Tuttavia mi sembra di poter osservare che una tale inclusione sia una forzatura. Questo perché il
critico si preoccupa di porre una condizione: “ […] se pensate che il […]” impedendo, per forza di
cose, di percepire il prodotto come qualcosa di unico e assoluto. Per contro si può parlare di una
prolungata struttura associativa (nonostante l’autore deprechi quelle fatte dalla casa discografica).

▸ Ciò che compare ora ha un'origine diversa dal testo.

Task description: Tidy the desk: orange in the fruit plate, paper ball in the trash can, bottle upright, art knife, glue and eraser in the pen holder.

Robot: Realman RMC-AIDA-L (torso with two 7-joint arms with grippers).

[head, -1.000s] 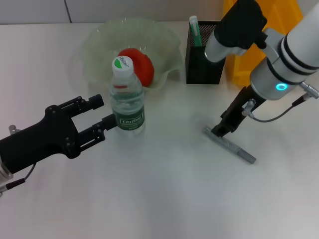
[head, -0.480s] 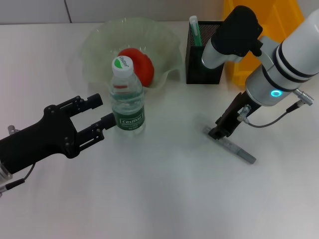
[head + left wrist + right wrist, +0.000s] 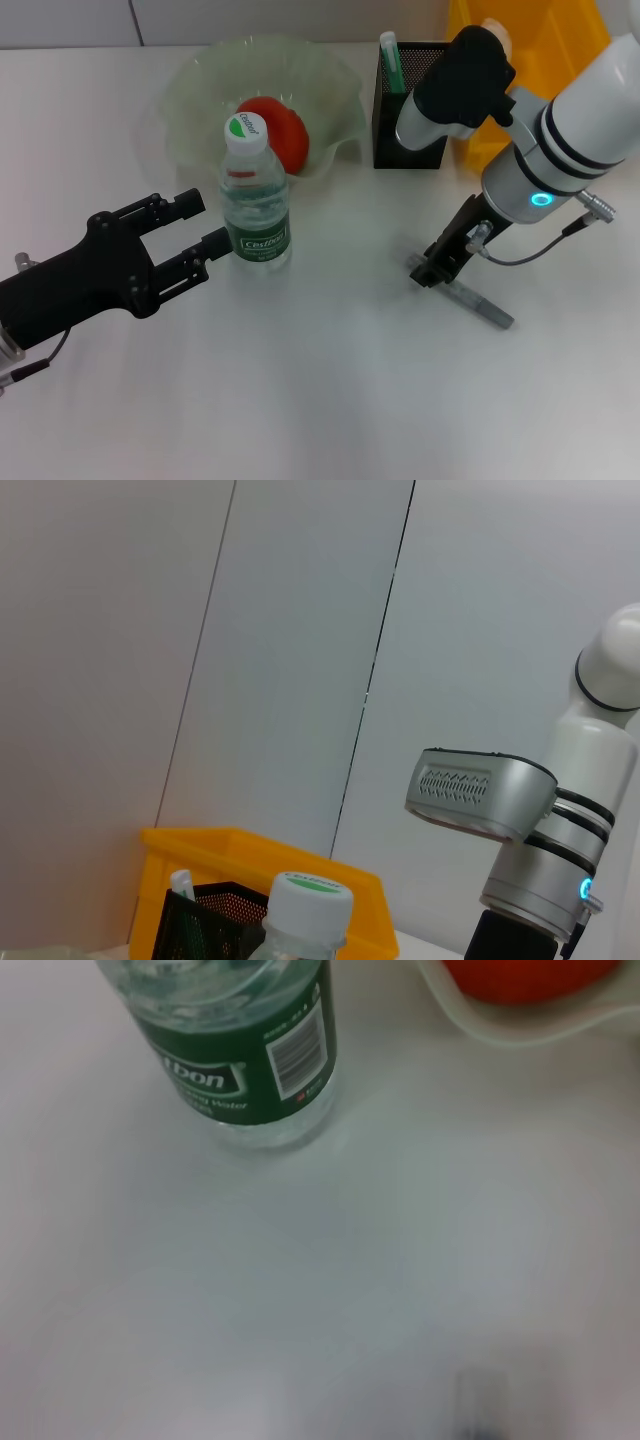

Prima si associano gli Ikara Colt ai Joy Division e agli Stooges. In seguito si accomunano i loro
temi a quelli presenti in letteratura: da Camus a Sartre fino a Genet. Della musica si parla ben
poco, per lo meno in termini tecnici. Vi è invece una ricca descrizione della atmosfere che
l’ascolto del disco ha provocato nel giornalista. Queste emozioni si caratterizzano per un ricorso
alla fallacia di rilevanza detta ‘appello all’emozione’ (Copi & Cohen, 1999), quando si precisa che
l’ascolto di un brano ha provocato un pianto. Pianto provocato anche dai fantasmi (Joy Division)
che ritornano a galla durante l’ascolto di Waste Ground. Si ricorda infatti la figura di Ian Curtis
(cantante dei Joy Division scomparso tragicamente). In ogni modo queste argomentazioni sono un
chiaro tentativo di colpire l’emotività del destinario.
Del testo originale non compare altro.